If your source data lists people multiple times, as in my examples above, you might do some automated manipulation prior to presenting the data to the Sync Service – selecting the best representation of each person and merging data where appropriate. Then you can have a nice one-to-one relationship between your projectoin source and your Metaverse.

But what if you need access to those individual contracts?

This was my problem. In the case of the HR database contract records, the local IT only had access to the contract number. For them the important information related to the person’s job at that site. But for us, centrally, looking to automate moves and changes across the organisation, we needed a way to link those seperate contract numbers to one individual.

At first, and against my better judgement, we started off projecting the contracts into the Metaverse as seperate people. I was assured that, when people moved jobs, all their old accounts were deleted including their mailbox. Pretty quickly this turned out to be not the case at all, and I started with the messy gymnastics needed to reconnect existing accounts to the newer better contract in the Metaverse, without actually deleting anything.

Step One in solving data source MPD: Split the data into “Persons” and “Contracts”
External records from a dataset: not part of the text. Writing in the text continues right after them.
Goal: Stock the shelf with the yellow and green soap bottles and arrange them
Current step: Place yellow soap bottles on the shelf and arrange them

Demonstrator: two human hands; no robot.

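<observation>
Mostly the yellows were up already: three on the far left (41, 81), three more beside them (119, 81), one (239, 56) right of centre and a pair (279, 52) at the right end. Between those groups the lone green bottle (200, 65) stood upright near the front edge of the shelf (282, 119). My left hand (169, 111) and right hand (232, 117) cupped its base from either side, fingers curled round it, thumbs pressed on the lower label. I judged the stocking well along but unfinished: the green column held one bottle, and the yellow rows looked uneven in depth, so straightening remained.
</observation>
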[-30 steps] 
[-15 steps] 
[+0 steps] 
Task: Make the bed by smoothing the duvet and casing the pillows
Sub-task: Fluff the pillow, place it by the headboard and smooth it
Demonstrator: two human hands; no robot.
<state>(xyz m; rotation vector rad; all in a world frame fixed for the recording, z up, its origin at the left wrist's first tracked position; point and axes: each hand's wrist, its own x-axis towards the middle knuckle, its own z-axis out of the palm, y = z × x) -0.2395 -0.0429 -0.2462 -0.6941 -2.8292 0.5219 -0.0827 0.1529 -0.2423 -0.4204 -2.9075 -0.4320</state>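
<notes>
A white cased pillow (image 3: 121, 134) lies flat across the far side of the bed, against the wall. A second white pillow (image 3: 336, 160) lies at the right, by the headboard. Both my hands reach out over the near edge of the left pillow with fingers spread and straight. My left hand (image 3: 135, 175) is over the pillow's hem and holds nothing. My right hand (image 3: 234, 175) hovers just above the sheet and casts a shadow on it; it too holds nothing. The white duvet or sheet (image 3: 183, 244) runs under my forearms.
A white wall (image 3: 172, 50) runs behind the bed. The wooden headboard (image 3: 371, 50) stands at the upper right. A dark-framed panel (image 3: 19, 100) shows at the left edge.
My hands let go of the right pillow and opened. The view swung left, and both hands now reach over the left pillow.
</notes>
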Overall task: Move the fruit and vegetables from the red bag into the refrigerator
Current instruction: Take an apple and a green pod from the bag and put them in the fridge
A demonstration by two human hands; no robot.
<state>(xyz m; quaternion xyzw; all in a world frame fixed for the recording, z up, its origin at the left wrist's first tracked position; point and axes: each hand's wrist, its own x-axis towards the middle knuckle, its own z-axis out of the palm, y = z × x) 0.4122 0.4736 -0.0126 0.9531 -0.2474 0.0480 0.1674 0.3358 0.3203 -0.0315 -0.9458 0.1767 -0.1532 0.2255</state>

When it became clear that a redesign was necessary, I started by splitting the data into “persons” and “contracts”. In fact for the university this was already the case, but with the HR database I had to use some SQL queries in an SSIS package to split the data into “objectType=person” and “objectType=contract” rows. Clearly a unique identifier is needed for both persons and contracts.
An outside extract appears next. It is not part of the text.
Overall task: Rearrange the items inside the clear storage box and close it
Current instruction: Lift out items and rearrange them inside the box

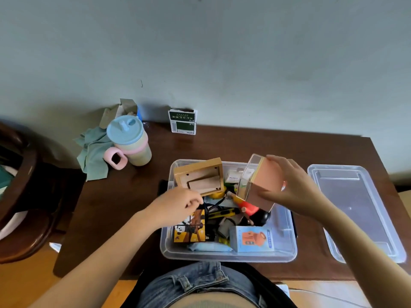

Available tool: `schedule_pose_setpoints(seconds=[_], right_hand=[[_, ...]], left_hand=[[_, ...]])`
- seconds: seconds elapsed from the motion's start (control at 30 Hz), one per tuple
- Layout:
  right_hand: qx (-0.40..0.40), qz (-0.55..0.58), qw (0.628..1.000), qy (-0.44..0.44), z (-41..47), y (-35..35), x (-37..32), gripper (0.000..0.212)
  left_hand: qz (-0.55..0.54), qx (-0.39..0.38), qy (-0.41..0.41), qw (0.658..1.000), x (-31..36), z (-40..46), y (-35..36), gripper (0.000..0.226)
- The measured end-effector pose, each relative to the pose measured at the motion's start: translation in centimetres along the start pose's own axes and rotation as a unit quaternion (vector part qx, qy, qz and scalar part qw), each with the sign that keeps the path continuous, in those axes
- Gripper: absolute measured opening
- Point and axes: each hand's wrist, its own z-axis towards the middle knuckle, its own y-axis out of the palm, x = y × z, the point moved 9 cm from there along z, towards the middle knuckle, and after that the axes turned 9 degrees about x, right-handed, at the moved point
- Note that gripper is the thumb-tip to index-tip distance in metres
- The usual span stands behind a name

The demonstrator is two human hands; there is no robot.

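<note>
Sitting on the dark wooden table [244, 143], close to its near edge: the clear storage box [287, 232], lid off and crowded with items. Lying flat on the table just right of the box, apart from it: the clear lid [355, 210].

Gripping a pink box [265, 185] with a clear plastic side above the box's far right corner: the right hand [295, 192], thumb curling along the near face, fingers wrapping over the top, the package tilting.

Reaching into the left half of the box: the left hand [178, 204], fingers curling down and pinching what looks like a thin black cord [212, 206] just below a wooden frame [200, 176]. Leaning tilted against the box's far left wall: that wooden frame, back side showing.

Lying inside, near the front left: a picture cube [190, 230] with cartoon animal prints. Standing at the front right: a light blue carton [252, 238] showing an orange figure. Resting between them, toward the middle: a yellow and black utility knife [223, 213] and an orange and black bottle-like item [255, 212].

Standing on the far left of the table: a lidded cup [130, 141] with a blue top and pink handle, touching a crumpled green cloth [94, 152]. Standing upright at the wall: 1 small green and white carton [182, 122].
</note>
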Motion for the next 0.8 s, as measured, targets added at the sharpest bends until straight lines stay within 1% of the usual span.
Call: schedule_pose_setpoints(seconds=[0.03, 0.07, 0.1, 0.17, 0.23, 0.3, 0.4, 0.47, 0.5, 0.57, 0.6, 0.67, 0.7, 0.73, 0.8], right_hand=[[-0.007, -0.007, 1.0, 0.001, -0.2, 0.7, 0.4, 0.092], [-0.013, -0.014, 1.0, -0.003, -0.5, 1.3, 0.6, 0.089], [-0.015, -0.018, 1.0, -0.01, -0.8, 1.9, 0.7, 0.087], [-0.003, -0.019, 1.0, -0.019, -1.1, 2.3, 0.5, 0.086], [0.018, -0.012, 1.0, -0.019, -1.1, 2.3, 0.3, 0.086], [0.031, -0.007, 0.999, -0.017, -1.2, 2.2, 0.2, 0.083], [0.022, -0.006, 1.0, -0.02, -1.7, 2.5, -0.2, 0.077], [0.009, -0.001, 1.0, -0.02, -1.9, 2.8, -0.3, 0.077], [0.004, -0.003, 1.0, -0.022, -2.0, 2.9, -0.4, 0.077], [0.0, -0.01, 1.0, -0.021, -2.2, 3.1, -0.4, 0.076], [0.002, -0.011, 1.0, -0.019, -2.3, 3.1, -0.4, 0.075], [0.015, -0.001, 1.0, -0.022, -2.4, 3.1, -0.6, 0.071], [0.025, 0.006, 0.999, -0.025, -2.4, 3.0, -0.8, 0.068], [0.038, 0.014, 0.999, -0.029, -2.4, 2.8, -1.1, 0.065], [0.074, 0.033, 0.996, -0.034, -2.5, 2.1, -1.6, 0.057]], left_hand=[[0.08, -0.075, 0.001, 0.994, 0.0, -0.1, 2.0, 0.026], [0.145, -0.132, 0.001, 0.981, -0.1, -0.2, 3.7, 0.031], [0.185, -0.172, -0.003, 0.968, -0.2, -0.4, 5.1, 0.038], [0.223, -0.211, -0.018, 0.952, -0.4, -0.4, 7.0, 0.053], [0.247, -0.214, -0.04, 0.944, -0.7, -0.1, 7.9, 0.066], [0.26, -0.207, -0.069, 0.941, -0.8, 0.1, 8.5, 0.076], [0.268, -0.19, -0.086, 0.941, -0.3, 0.4, 9.1, 0.081], [0.252, -0.195, -0.087, 0.944, -0.4, 0.5, 8.7, 0.085], [0.24, -0.209, -0.084, 0.944, -0.7, 0.5, 8.4, 0.089], [0.247, -0.24, -0.059, 0.937, -1.2, 0.2, 7.9, 0.097], [0.264, -0.239, -0.039, 0.934, -1.3, 0.2, 7.6, 0.098], [0.276, -0.212, -0.011, 0.938, -1.1, 0.5, 7.1, 0.095], [0.248, -0.195, -0.009, 0.949, -0.9, 0.8, 6.9, 0.092], [0.198, -0.18, -0.015, 0.963, -0.5, 1.1, 6.7, 0.086], [0.121, -0.146, -0.014, 0.982, 0.1, 1.6, 5.8, 0.068]])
My persons have the following basic information:

  • objectType (=person)
  • personID
  • Data that should be independant of the contracts, like name, gender, date of birth.
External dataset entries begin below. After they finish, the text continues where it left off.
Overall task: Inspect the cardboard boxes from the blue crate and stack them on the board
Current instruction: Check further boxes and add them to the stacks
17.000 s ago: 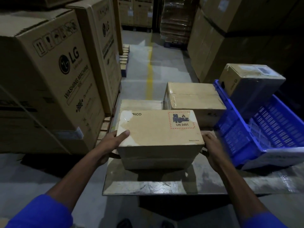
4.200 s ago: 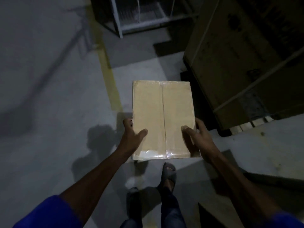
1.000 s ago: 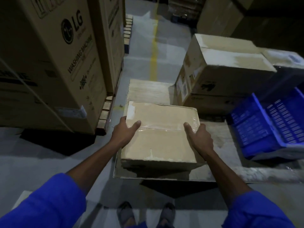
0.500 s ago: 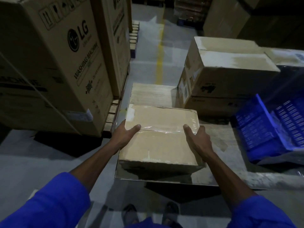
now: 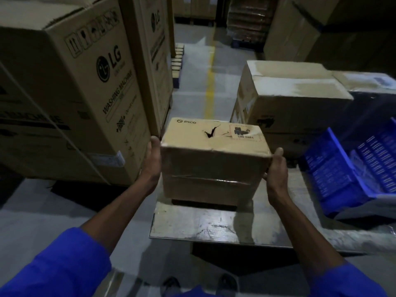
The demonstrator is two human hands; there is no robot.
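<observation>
Board (image 5: 214, 224) on concrete floor (image 5: 53, 211), stacked cartons (image 5: 70, 99)

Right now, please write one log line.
both hands: left hand, right hand | hold: box | over: board

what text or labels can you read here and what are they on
"PICO": top of the small box held in both hands.
"UN 3481"-style label on that box: too blurred to be sure.
"LG" and "WASHING MACHINE": big carton on the left.
"LG": tall carton behind it.
Smaller print and box stickers: unreadable.
</observation>
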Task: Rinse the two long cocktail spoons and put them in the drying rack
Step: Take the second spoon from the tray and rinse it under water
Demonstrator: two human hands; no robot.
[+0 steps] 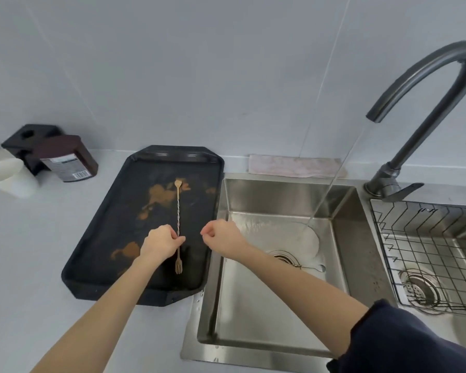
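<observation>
My left hand is pinched on a gold spoon, fingers closed round its twisted shaft toward the lower end. The spoon runs nearly straight up and down over the middle of the black tray; its small bowl points to the tray's far edge, and its forked tail pokes out below my fist, toward the near edge. I cannot tell whether it is lifted or resting on the tray. Brown stains mark the tray floor.

My right hand hangs over the tray's right edge, just left of the sink, fingers curled loosely together and holding nothing that I can see.

The second spoon lies on the sink floor, just right of the drain; only a silvery part of it shows, so I cannot make out its whole length. Water streams from the tap and fans out on the sink floor behind the drain.

The wire rack sits in the right basin, beyond the tap's base.
</observation>
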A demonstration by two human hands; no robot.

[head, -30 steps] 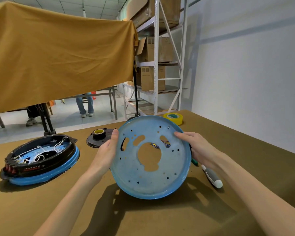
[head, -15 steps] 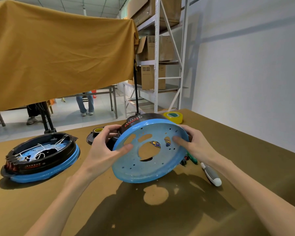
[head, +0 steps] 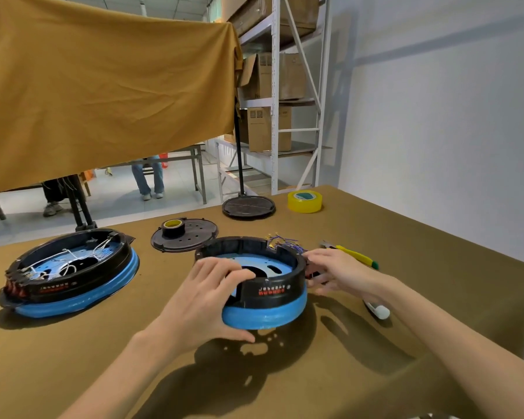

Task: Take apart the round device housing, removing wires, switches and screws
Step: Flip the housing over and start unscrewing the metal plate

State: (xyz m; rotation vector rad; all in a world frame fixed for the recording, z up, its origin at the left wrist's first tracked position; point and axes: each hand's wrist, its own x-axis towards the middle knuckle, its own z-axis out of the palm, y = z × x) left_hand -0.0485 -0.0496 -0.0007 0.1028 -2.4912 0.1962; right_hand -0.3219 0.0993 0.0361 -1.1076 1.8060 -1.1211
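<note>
**Housing in both hands, open side up, low over the table**

Far left: second housing (head: pixel 70 278) sits on the table (head: pixel 436 297), black ring on blue base, white wires loose inside. I'm not touching it.

Centre back: black perforated disc (head: pixel 184 234) with a small tape roll on it, black lid (head: pixel 248 207) behind that, yellow tape roll (head: pixel 305 201) further right.

Centre: my left hand (head: pixel 206 300) grips the round housing (head: pixel 263 285), fingers curled over the black rim, thumb under the blue base. Housing is tilted, near edge lifted off the table judging by the shadow; can't tell if the far edge touches down.

Right: my right hand (head: pixel 336 272) is at the housing's right rim, fingers loosely bent against the side wall. Can't tell if it pinches anything there. A wire bundle (head: pixel 285 241) sticks out of the notch just above that hand.

Far right: yellow-handled cutter (head: pixel 354 255) and a white-tipped screwdriver (head: pixel 375 308) lie near my right forearm.

Risks, my guess: the left grip carries most of the weight, so the housing could tip or slip if I let go on the right. Thin wires at the notch may snag on my right fingers and tear. My forearm could knock the screwdriver away.
</note>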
My contracts must include the personID so I can join them correctly:

  • objectType (=contract)
  • contractID
  • personID
  • Data that is specific to the contract, like department, job title, start and end dates.

Create Seperate MAs for Persons and Contracts

Once the data was seperated I created different MAs for persons and contracts. The aim is to project the person only once into the metaverse, and then join the changeable contract records from the second MA.

But what about the Import Flows?

The big problem here is that you want to flow data into the metaverse from the Contracts MA. If multiple contracts are joined you’ll get the ambiguous-import-flow-from-multiple-connectors error. Besides which you probably don’t want to be importing from multiple contracts anyway. In my case (both cases in fact) I had to try and choose the “best” contract and then just flow the data from that one. As the “best” could change I have to re-evaluate the selection each time.

Why not just join one contract at a time?

The cleanest setup would be to only have one contract joined to the Metaverse object. The IAF rules are then very simple.

But, unless you can block all except one contract per person using Connector Filters, you may find this tricky to achieve.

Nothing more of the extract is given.